About this task =>
Could you restate, exactly and with nothing added, the lines from the start of the data through the line that holds "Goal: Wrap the", leaving the pictures out?
——
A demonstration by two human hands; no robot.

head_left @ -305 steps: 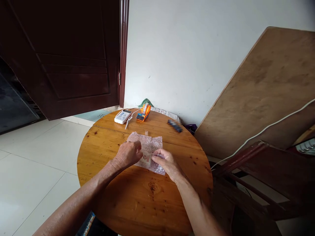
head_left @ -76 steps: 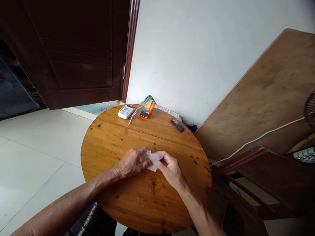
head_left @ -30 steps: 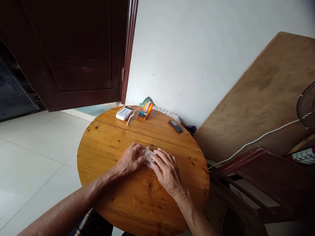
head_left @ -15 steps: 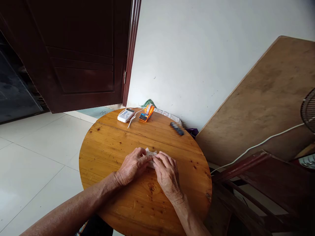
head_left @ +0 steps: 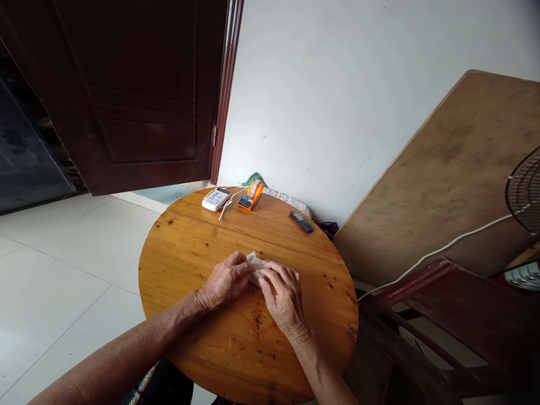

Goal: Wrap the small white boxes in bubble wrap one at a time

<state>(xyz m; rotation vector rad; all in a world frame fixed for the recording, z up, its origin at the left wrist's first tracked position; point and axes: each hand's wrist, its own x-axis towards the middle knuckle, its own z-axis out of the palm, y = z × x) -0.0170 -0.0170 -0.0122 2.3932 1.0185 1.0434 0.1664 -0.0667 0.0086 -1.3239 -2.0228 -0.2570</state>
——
Task solution =>
A demonstration by two human hands; no robot.

head_left @ -305 steps: 
head_left @ -76 steps: 
head_left @ -30 steps: 
head_left @ -15 steps: 
head_left @ +0 steps: 

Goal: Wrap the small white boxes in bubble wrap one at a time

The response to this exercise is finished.